__Problem details__: Please transcribe each of the records exactly as given.

# # # # #

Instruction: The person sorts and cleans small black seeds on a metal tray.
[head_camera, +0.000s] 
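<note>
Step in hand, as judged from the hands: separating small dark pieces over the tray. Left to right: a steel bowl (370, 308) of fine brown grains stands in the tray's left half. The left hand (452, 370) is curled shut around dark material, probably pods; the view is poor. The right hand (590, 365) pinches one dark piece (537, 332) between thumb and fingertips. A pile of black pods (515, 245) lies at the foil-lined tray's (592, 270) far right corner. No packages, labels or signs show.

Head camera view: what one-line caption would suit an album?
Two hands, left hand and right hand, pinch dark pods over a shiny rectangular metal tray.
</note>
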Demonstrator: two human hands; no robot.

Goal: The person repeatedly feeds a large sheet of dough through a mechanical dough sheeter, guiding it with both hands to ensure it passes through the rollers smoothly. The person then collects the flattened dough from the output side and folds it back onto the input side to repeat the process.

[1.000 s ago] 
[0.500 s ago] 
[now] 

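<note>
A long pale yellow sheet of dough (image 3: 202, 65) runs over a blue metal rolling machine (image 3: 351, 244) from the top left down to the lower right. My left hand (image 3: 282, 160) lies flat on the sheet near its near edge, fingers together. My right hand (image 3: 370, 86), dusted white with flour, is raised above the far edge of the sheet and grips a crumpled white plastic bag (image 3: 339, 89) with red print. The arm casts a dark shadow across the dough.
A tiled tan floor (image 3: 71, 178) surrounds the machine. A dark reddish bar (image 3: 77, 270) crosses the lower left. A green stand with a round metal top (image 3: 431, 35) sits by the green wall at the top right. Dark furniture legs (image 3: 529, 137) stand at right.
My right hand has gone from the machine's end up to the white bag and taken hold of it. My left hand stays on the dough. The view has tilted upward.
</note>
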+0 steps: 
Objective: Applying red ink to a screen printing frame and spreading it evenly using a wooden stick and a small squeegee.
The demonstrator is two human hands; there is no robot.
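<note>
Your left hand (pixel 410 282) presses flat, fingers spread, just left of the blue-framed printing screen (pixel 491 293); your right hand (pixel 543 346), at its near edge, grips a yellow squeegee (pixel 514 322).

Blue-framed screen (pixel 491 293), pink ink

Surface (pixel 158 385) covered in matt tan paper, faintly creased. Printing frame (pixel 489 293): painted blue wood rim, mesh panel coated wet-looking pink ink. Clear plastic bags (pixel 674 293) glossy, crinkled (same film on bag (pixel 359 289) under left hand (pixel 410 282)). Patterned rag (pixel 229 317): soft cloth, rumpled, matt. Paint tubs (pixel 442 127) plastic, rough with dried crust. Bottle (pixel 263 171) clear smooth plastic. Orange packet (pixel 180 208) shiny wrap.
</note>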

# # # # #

__Solution to this exercise__:
Instruction: The person sorts and cleans small black seeds on a metal tray.
[head_camera, +0.000s] 
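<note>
Step in hand, as judged from the hands: separating small dark pieces over the tray. Left to right: a steel bowl (370, 308) of fine brown grains stands in the tray's left half. The left hand (452, 370) is curled shut around dark material, probably pods; the view is poor. The right hand (590, 365) pinches one dark piece (537, 332) between thumb and fingertips. A pile of black pods (515, 245) lies at the foil-lined tray's (592, 270) far right corner. No packages, labels or signs show.

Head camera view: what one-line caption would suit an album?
Two hands, left hand and right hand, pinch dark pods over a shiny rectangular metal tray.
</note>
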Demonstrator: two human hands; no robot.

Goal: The person repeatedly feeds a large sheet of dough through a mechanical dough sheeter, guiding it with both hands to ensure it passes through the rollers smoothly. The person then collects the flattened dough from the output side and folds it back onto the input side to repeat the process.

[1.000 s ago] 
[0.500 s ago] 
[now] 

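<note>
A long pale yellow sheet of dough (image 3: 202, 65) runs over a blue metal rolling machine (image 3: 351, 244) from the top left down to the lower right. My left hand (image 3: 282, 160) lies flat on the sheet near its near edge, fingers together. My right hand (image 3: 370, 86), dusted white with flour, is raised above the far edge of the sheet and grips a crumpled white plastic bag (image 3: 339, 89) with red print. The arm casts a dark shadow across the dough.
A tiled tan floor (image 3: 71, 178) surrounds the machine. A dark reddish bar (image 3: 77, 270) crosses the lower left. A green stand with a round metal top (image 3: 431, 35) sits by the green wall at the top right. Dark furniture legs (image 3: 529, 137) stand at right.
My right hand has gone from the machine's end up to the white bag and taken hold of it. My left hand stays on the dough. The view has tilted upward.
</note>
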+0 steps: 
Objective: Applying red ink to a screen printing frame and spreading it evenly using a wooden stick and a small squeegee.
The demonstrator is two human hands; there is no robot.
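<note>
Your left hand (pixel 410 282) presses flat, fingers spread, just left of the blue-framed printing screen (pixel 491 293); your right hand (pixel 543 346), at its near edge, grips a yellow squeegee (pixel 514 322).

Blue-framed screen (pixel 491 293), pink ink

Surface (pixel 158 385) covered in matt tan paper, faintly creased. Printing frame (pixel 489 293): painted blue wood rim, mesh panel coated wet-looking pink ink. Clear plastic bags (pixel 674 293) glossy, crinkled (same film on bag (pixel 359 289) under left hand (pixel 410 282)). Patterned rag (pixel 229 317): soft cloth, rumpled, matt. Paint tubs (pixel 442 127) plastic, rough with dried crust. Bottle (pixel 263 171) clear smooth plastic. Orange packet (pixel 180 208) shiny wrap.
</note>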

This answer is now finished.